# Photos Taken Today of My Lot



## PPVallhunds (Jul 26, 2010)

The lighting was poor so have tryed to fix the white balance. Ill start of with the show type mice.

Male Black Fox (bred by SarahY) have some sons from him in the nest as he is my only adult male at the moment
Which way do i face?









What this way?









Hows this?









His first two daughters he produced me.
Black girl.
















Choc girl.
















Choc girls Dachshund impression









The choc girls litter









Baby Chinchilla









Now my pet type Siamese
Karma (she wasnt bred by me)

























Hope (karma's daughter)

























One of Hope's daughters

















Faith (ying's daughter)









My boy Zodiac (baloo's son)









and my best sheded one Yang. (Stirlings daughter and yings sister)
















Trying to get babies off her but she is a poor mum, she panics and pushes them around and nips them. Had the smart idea to put her and faith in with zodiac tougher so they whould hopefully give birth at the same time so i can foster yings babies over but by the looks of it ying is due soon and faith has kept her legs crossed!


----------



## SarahY (Nov 6, 2008)

They're looking really good and in lovely condition  I'm glad you're having better luck with your foxes than I did! Your buck has lovely ticking around his flanks, which is certainly the 'added beauty' the standard describes. Just as a side note, I've found that the ticking does improve with age.

I can definitely see improvement in the Siamese as well, well done!


----------



## Autumn2005 (Apr 21, 2010)

Very pretty! I love all the nosy pics!


----------



## WoodWitch (Oct 18, 2009)

Beautiful beady eyes on all of them but especially the siamese.
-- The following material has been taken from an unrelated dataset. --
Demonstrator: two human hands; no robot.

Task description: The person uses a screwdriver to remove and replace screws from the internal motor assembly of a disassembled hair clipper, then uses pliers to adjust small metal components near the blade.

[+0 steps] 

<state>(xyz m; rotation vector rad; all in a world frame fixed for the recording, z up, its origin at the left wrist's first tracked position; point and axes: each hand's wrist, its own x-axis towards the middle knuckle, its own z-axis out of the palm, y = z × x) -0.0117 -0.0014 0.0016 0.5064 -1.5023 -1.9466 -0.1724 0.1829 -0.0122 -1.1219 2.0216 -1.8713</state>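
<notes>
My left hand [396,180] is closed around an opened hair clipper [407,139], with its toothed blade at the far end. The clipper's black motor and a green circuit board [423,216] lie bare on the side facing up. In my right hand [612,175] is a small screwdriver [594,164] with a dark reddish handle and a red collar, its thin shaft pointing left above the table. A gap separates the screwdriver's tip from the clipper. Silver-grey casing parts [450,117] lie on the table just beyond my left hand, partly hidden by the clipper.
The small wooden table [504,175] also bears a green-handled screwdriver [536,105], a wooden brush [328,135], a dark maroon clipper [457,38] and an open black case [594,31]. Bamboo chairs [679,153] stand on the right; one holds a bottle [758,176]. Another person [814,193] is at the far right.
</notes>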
Smashing


----------



## moustress (Sep 25, 2009)

Karma is very pretty and I love her little shaded siamese daughter. The baby chinchilla is adorable.
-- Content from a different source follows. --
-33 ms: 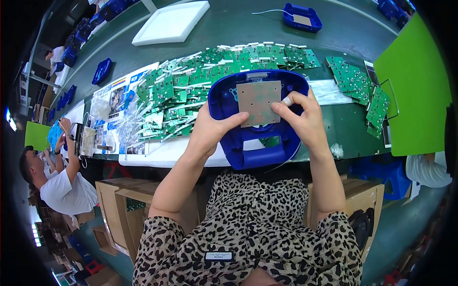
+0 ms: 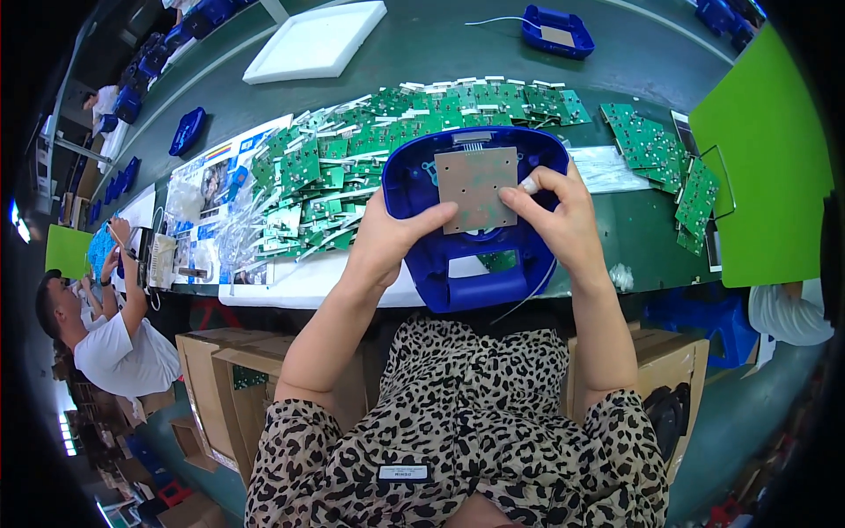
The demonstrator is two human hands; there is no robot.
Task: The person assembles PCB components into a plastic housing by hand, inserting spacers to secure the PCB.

Those darkly pointed siamese's are very impressive.


----------



## PPVallhunds (Jul 26, 2010)

thanks everyone, i cant take any credit for your male sarah thats all your doing. the two girls you gave me just had there second litters, one only had the 2, the other had 5 but one appears to have something up with one of his eyes so he will have to come out tomorrow.
The siamese are slowerly getting better with each generation. Im planning to cross in the male fox to one of them next to get his ears in there.


----------



## morning-star (Apr 9, 2011)

LOVVEEELLLYYY MICE!


----------



## Rae Rae (Feb 26, 2012)

Nice mice! I love the siamese! I have always wanted one since I saw them online for the first time! Wouldn't even begin to know how to get my hands on any though. Living in such a place that is ghetto and country all at the same time doesn't make for great pet owners...muchless of any show quality pets.


----------



## Laigaie (Mar 7, 2011)

RaeRae: you're in Alabama, right? There's c^h in AR (both I and another breeder here have himis and siamese), so we can get it to you in AL, but there's probably a closer breeder.

For pet type, you've got some truly lovely siamese! There should be a word for the mice between PQ and SQ. BQ isn't quite the same, though it's close.


----------



## Tinkers Mousery (Feb 20, 2011)

looking good joanna. see you at the show tomorrow


----------



## Emfa Mouse (Dec 14, 2011)

What beautiful, nosy mice! :lol:


----------



## PPVallhunds (Jul 26, 2010)

thank you, got some new foxes yesterday so once they settle in ill get some photos of tem.


----------



## Emfa Mouse (Dec 14, 2011)

Yay!! I love foxes and tans :love1


----------